As for the happy ending part of the discussion, Mr. Tolkin, who also wrote the novel, has a point about Hollywood ceding sad endings to…Europe. Sad endings are a part of our collective narrative tradition and yet, if it were up to Hollywood no movie not labeled Shakespeare or Star Wars would have a sad ending. George Lucas got away with the tragic ending to Revenge of the Sith by reminding people that Return of the Jedi that they’ve already seen finishes the story. And having enough power over Star Wars-land to avoid reading studio notes also can help.

I suppose we should play for the middle ground where Hollywood busts out a tragedy once in a while and the rest of the world doesn’t always have to reach for “they all get cholera and die” as is the stereotype. These things seem cyclical; Marvel tossed two popular female characters off the same ledge to get at the Soul Stone. Ask me every six months or so to see how we did.

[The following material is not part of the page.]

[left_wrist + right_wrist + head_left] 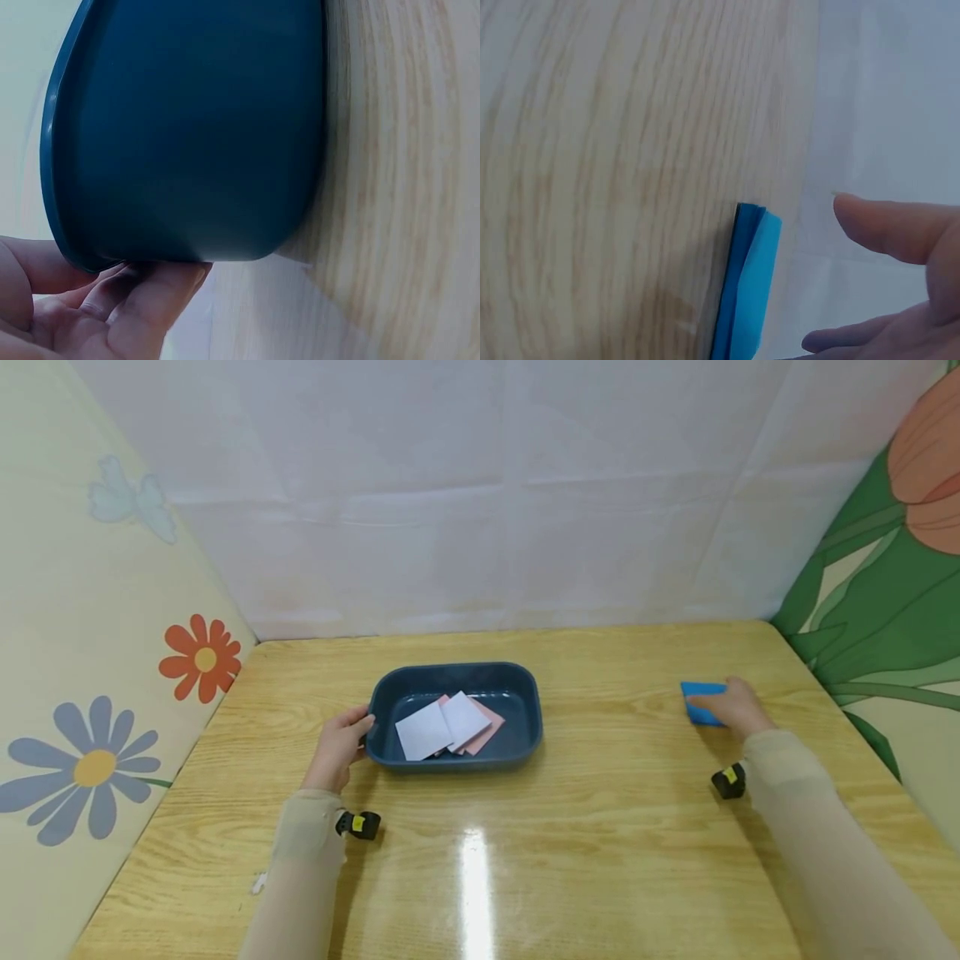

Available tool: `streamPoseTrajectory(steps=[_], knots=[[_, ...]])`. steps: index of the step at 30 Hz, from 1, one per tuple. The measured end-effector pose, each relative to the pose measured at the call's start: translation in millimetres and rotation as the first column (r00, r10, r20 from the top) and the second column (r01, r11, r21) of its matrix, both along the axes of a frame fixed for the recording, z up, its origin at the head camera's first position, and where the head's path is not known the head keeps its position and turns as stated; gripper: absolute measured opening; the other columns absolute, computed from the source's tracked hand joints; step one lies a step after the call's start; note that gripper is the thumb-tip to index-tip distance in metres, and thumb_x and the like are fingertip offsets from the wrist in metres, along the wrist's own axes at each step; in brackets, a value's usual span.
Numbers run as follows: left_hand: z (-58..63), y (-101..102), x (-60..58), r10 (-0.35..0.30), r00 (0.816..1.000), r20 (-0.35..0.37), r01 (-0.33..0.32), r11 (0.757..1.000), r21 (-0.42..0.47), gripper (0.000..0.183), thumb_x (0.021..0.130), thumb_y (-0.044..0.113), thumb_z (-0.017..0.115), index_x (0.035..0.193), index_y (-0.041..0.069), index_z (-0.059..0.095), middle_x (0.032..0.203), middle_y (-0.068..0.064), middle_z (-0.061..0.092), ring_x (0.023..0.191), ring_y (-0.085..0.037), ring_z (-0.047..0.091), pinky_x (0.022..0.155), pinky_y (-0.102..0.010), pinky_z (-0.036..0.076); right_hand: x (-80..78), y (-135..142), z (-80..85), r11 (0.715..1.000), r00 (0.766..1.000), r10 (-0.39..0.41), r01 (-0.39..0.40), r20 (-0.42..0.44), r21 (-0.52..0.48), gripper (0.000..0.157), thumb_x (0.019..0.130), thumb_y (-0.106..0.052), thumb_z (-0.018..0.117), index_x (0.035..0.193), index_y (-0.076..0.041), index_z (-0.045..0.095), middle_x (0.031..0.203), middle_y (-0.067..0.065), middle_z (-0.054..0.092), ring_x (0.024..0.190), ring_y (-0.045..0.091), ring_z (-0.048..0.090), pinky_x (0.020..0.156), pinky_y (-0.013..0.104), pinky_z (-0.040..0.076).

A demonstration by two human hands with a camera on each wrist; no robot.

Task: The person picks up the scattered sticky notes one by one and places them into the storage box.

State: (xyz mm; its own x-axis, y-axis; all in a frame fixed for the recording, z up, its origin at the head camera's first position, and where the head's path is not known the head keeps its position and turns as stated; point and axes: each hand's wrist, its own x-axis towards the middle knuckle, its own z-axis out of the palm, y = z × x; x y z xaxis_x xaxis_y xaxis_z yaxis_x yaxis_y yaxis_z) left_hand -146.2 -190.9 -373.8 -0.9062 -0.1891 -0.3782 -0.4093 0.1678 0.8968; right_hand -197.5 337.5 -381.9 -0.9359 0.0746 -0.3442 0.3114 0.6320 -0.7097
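Observation:
A dark blue plastic tub with rounded corners stands left of centre on the table. My left hand grips its left end, thumb over the rim and fingers against the outer wall, as the left wrist view shows close up. Inside the tub lie white square papers partly covering pink papers. At the right, my right hand hovers over a stack of blue papers. In the right wrist view the thumb is straight and apart from the blue stack, whose top sheet lifts slightly.
Everything rests on a wood-grain table, with a white cloth backdrop behind it. Flower-printed panels stand on both sides. Beside the left forearm lies a small white scrap. A black wrist camera hangs below the right sleeve.

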Motion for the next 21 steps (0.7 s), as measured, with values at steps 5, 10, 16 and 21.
streamPoseTrajectory(steps=[5, 10, 16, 21], knots=[[0.4, -1, 0.3, -0.006, 1.000, -0.006, 0.006, 1.000, 0.002, 0.045, 0.106, 0.016, 0.038, 0.149, 0.003, 0.037, 0.146, -0.017, 0.042, 0.121, -0.028, 0.046, 0.101, -0.042, 0.042, -4.3, 5, -1.3, 1.000, 0.999, 0.006, -0.006, 0.044, -0.003, 0.086, 0.098, -0.020, 0.051, 0.139, 0.024, -0.011, 0.144, 0.048, -0.005, 0.132, 0.061, 0.007, 0.107, 0.065, 0.018], [-0.1, -1, 0.4, -0.007, 1.000, -0.011, 0.007, 1.000, -0.005, 0.045, 0.106, 0.016, 0.038, 0.149, 0.003, 0.037, 0.146, -0.018, 0.042, 0.120, -0.028, 0.047, 0.099, -0.041, 0.043, -8.0, 10, -3.0, 0.999, 0.998, 0.018, -0.020, 0.067, 0.028, 0.087, 0.098, -0.021, 0.052, 0.138, 0.026, -0.009, 0.143, 0.049, -0.003, 0.131, 0.062, 0.010, 0.107, 0.064, 0.021], [-0.9, 0, 0.0, 0.001, 1.000, -0.002, -0.001, 1.000, -0.006, 0.044, 0.106, 0.016, 0.039, 0.148, 0.002, 0.037, 0.145, -0.018, 0.042, 0.119, -0.028, 0.047, 0.100, -0.042, 0.043, -10.8, 17, -4.5, 0.995, 0.996, 0.049, -0.055, 0.080, 0.081, 0.088, 0.096, -0.023, 0.053, 0.136, 0.030, -0.005, 0.139, 0.051, 0.005, 0.128, 0.062, 0.017, 0.105, 0.064, 0.026], [-1.2, 0, -0.6, 0.006, 1.000, 0.001, -0.006, 1.000, 0.000, 0.045, 0.106, 0.015, 0.039, 0.149, 0.002, 0.037, 0.146, -0.018, 0.041, 0.121, -0.029, 0.046, 0.101, -0.043, 0.042, -11.7, 19, -4.5, 0.992, 0.996, 0.060, -0.067, 0.070, 0.105, 0.087, 0.093, -0.020, 0.058, 0.134, 0.032, 0.002, 0.136, 0.052, 0.012, 0.125, 0.062, 0.021, 0.104, 0.064, 0.028]])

Scars. This part of the essay is an outgrowth of the stars question. You hire a star to play X part described in the book as severely damaged about the face. How long do you think this lasts? Sometimes this gets wiped out long before movie development by the cover artist.

Two examples (see pictures). The female characters pictured were both described as having survived similar variations of getting jacked up by shitty father figures (I’ll feed that one to a more overtly feminist writer). Nether description made it to any kind of promotional art. One at the hands of the cover artist and the other slaughtered by the whole filmmaking process.

Parrish Plessis (Nylon Angel) leaps off the page described as exceedingly tall, dark haired but with a slightly flattened face and badly set nose to go with her black leather. The last two didn’t make the cover. No filmmakers involved.

Similarly, Hester Shaw in Mortal Engines is described as having a face to frighten children. A destroyed eye. A sliced up ear. Massive facial scars. To be replaced in the movie by a single beauty scar hidden behind the red scarf. Many filmmakers involved reaching the same decision as a single cover artist.

There are reasons. The hero scar is cheaper in both time and money to apply to an actress and future star cloned from the pretty end of the human gene pool. And I’m sure Peter Jackson might’ve heard his version of the Venal Suit – “what is the fucking point of hiring a star if we put so much latex on her that we might not know she’s in the movie?”

Yet, the novelists in question persisted, at least for the book, continuing as planned with messed up female characters. Brave? Dumb? I guess that depends on how loaded I get on any particular day.